◆ **TASK TO COMPLETE**
Lines from the line with "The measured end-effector" to the line with "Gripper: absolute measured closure" in the entries below, and only those, must be output exactly, with both ends included.

◆ **DATASET EXCERPTS**
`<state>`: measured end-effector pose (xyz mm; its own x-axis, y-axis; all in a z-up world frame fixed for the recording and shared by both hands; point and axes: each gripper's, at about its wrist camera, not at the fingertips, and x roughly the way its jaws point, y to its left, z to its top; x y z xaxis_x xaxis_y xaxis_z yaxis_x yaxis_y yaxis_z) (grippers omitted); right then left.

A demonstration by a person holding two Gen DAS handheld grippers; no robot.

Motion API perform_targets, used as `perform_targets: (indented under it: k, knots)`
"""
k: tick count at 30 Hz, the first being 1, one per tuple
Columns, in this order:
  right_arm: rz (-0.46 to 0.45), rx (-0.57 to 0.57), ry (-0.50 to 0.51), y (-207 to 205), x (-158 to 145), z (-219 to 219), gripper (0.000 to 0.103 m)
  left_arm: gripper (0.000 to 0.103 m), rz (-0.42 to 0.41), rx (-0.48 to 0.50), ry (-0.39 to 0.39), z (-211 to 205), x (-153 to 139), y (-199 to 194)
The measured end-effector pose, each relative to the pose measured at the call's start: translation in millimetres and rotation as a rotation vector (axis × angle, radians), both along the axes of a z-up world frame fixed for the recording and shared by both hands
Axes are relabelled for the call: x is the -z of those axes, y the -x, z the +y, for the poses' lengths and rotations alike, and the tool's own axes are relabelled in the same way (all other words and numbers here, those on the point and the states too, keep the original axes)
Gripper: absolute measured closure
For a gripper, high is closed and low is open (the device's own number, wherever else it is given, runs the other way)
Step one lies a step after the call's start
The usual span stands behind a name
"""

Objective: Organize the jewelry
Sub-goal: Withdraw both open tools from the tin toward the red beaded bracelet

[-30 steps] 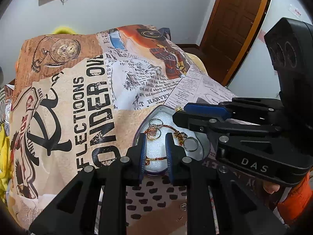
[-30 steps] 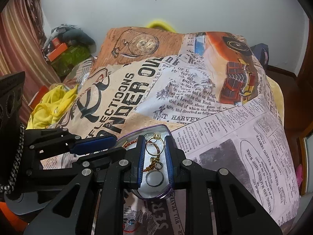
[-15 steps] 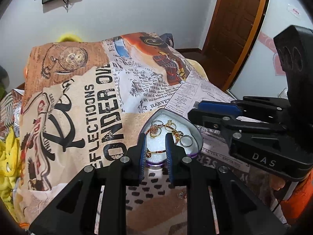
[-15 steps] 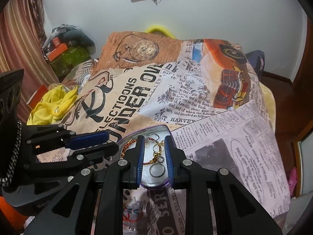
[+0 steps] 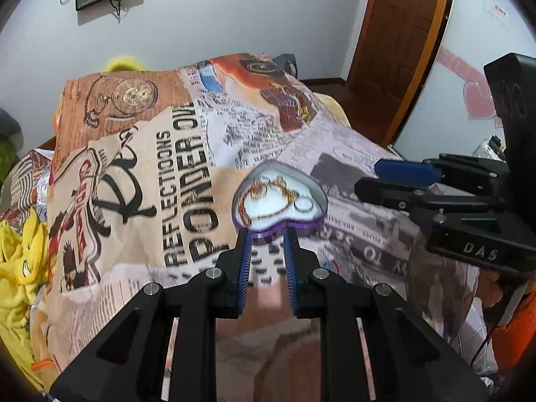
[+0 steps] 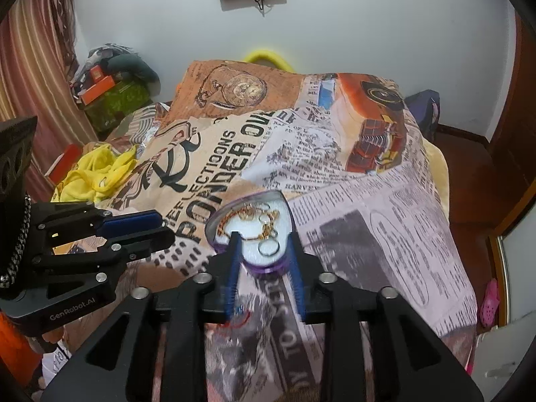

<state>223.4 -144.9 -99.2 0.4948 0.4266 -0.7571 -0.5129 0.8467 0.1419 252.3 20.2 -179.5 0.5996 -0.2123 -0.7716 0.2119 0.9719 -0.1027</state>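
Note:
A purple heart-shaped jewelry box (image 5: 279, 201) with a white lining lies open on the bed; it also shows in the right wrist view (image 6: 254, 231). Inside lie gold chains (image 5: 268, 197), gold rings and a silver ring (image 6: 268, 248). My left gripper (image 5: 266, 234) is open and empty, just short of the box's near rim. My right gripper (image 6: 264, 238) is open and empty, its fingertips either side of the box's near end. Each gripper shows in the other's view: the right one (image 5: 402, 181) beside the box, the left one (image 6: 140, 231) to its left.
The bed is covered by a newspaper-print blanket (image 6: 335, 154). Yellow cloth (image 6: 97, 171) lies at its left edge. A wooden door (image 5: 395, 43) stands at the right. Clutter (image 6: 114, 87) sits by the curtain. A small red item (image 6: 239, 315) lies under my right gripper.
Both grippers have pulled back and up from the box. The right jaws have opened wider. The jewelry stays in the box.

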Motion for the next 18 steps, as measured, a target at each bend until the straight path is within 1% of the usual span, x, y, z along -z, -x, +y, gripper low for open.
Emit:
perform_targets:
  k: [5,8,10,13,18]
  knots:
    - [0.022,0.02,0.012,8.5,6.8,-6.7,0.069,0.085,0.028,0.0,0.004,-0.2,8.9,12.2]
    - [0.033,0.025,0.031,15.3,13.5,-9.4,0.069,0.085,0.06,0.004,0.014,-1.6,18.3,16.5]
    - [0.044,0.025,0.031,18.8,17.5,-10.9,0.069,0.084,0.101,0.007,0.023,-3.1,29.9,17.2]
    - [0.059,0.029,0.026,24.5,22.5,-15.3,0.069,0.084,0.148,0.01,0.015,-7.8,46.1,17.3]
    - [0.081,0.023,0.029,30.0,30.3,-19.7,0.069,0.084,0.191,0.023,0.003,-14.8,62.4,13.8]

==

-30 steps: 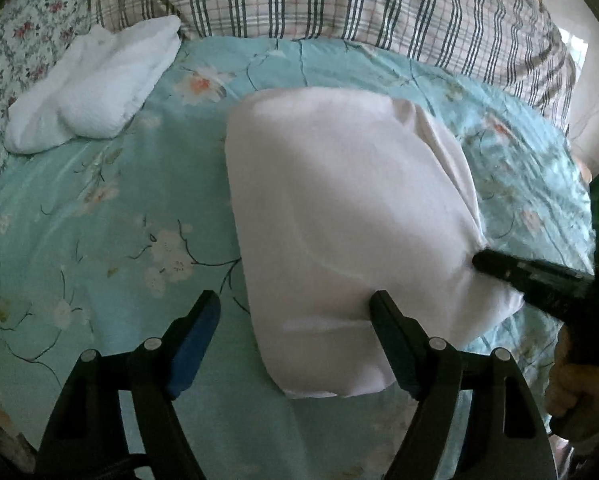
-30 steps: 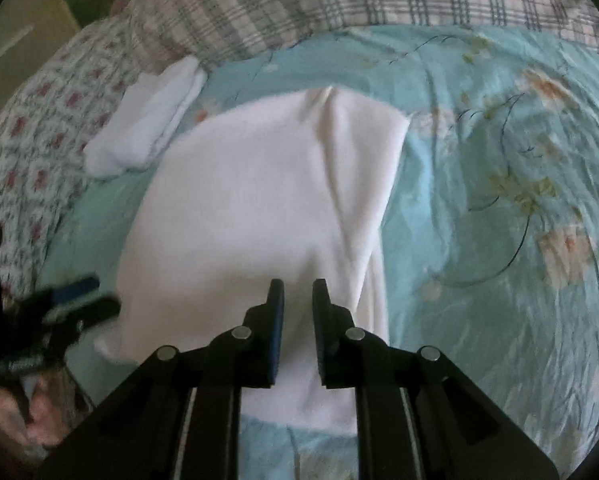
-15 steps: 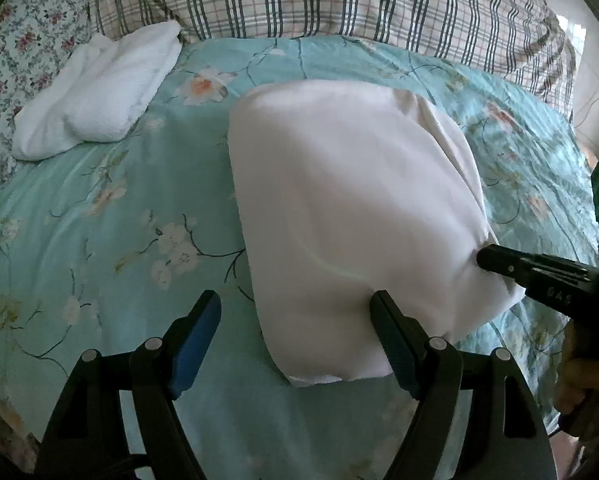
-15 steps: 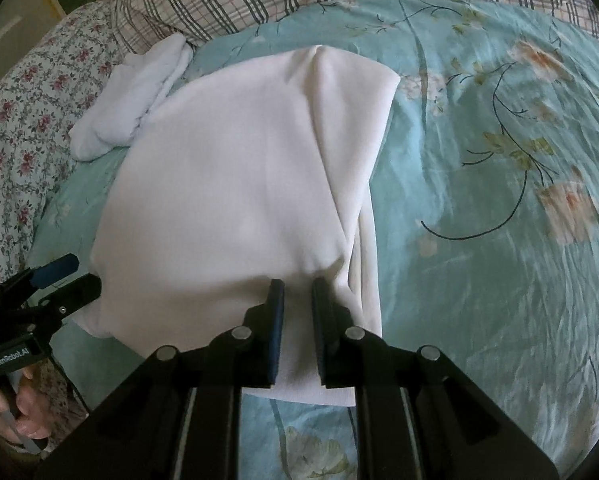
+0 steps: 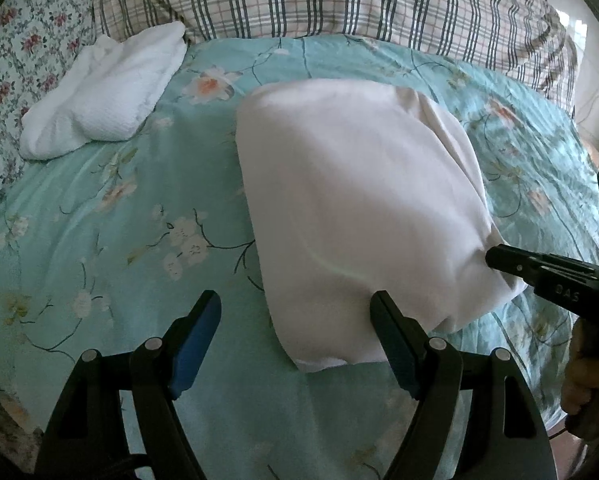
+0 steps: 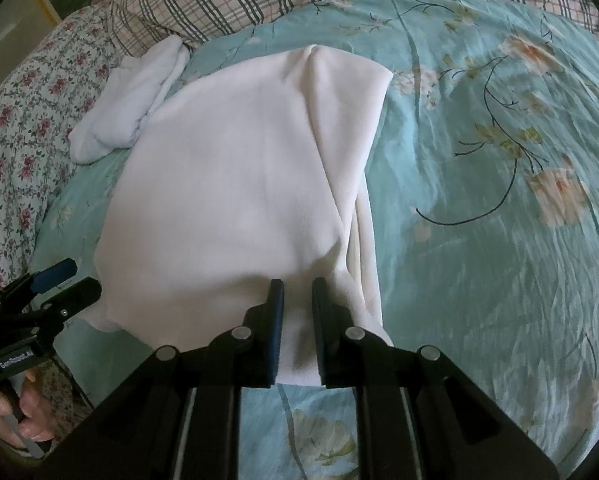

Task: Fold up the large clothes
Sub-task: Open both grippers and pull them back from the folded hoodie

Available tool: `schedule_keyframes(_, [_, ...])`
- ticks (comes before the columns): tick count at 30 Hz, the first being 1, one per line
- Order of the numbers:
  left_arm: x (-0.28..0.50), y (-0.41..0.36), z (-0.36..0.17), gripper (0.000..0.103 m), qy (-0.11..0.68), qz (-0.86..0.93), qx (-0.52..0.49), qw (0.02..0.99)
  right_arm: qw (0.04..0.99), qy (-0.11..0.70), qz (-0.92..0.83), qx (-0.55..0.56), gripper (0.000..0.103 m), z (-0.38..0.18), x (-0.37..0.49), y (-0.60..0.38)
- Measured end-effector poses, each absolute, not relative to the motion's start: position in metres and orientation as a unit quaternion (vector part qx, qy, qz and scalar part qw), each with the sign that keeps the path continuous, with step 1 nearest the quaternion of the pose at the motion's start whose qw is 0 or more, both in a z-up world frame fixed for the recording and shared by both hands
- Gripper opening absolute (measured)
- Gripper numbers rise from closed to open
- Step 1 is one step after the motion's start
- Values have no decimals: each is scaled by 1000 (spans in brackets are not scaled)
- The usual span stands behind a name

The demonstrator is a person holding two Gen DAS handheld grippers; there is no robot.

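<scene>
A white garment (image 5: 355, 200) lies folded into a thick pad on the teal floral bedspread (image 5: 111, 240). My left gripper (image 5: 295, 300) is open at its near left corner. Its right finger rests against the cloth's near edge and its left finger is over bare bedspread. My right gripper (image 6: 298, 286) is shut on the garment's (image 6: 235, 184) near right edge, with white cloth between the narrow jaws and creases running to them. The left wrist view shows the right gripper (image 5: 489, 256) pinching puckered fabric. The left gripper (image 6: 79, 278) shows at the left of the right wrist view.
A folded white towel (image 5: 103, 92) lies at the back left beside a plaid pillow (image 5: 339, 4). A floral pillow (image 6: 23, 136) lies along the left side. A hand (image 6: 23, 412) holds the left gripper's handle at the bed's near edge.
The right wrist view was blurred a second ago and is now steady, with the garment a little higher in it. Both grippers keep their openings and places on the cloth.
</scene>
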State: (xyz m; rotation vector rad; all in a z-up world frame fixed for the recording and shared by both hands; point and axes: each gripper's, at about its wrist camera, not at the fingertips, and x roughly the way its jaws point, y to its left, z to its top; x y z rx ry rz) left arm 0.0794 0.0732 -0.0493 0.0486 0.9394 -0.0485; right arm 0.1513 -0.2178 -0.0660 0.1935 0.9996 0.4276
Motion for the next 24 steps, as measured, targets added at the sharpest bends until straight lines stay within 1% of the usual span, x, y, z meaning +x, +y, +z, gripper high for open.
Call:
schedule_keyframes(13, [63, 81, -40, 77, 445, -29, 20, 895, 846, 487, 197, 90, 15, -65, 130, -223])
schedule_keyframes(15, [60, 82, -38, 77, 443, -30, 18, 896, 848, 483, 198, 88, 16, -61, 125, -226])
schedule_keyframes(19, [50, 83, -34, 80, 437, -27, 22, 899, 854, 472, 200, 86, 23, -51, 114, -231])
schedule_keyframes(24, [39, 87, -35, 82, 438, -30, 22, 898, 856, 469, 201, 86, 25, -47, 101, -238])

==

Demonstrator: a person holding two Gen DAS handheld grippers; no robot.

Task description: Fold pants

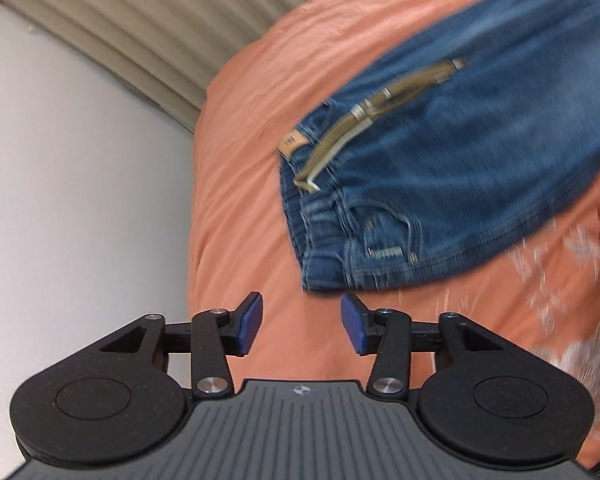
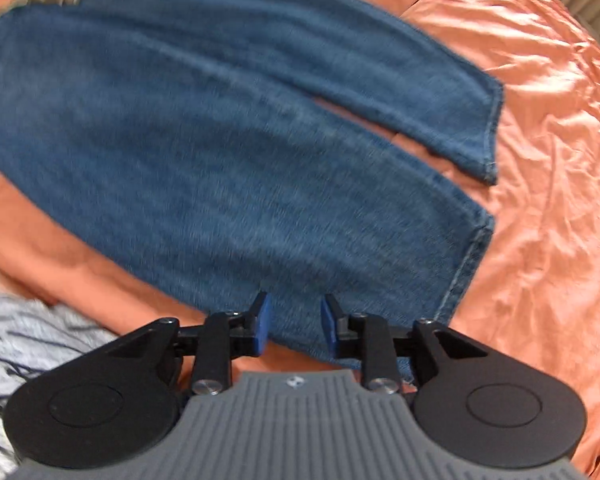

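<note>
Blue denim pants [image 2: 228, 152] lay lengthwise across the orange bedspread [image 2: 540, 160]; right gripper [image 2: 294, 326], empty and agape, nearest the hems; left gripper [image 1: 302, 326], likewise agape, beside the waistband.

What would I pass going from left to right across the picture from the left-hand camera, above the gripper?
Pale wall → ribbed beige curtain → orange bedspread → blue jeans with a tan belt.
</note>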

◆ **RESULT**
The measured end-effector pose, each relative to the pose measured at the call's start: translation in millimetres and rotation as a rotation vector (axis × angle, radians), both along the axes of a z-up world frame fixed for the recording and shared by both hands
Axes are relabelled for the call: x is the -z of those axes, y the -x, z the +y, for the poses' lengths and rotations alike, and the tool's own axes are relabelled in the same way (all other words and numbers here, those on the point and the states too, keep the original axes)
Gripper: absolute measured closure

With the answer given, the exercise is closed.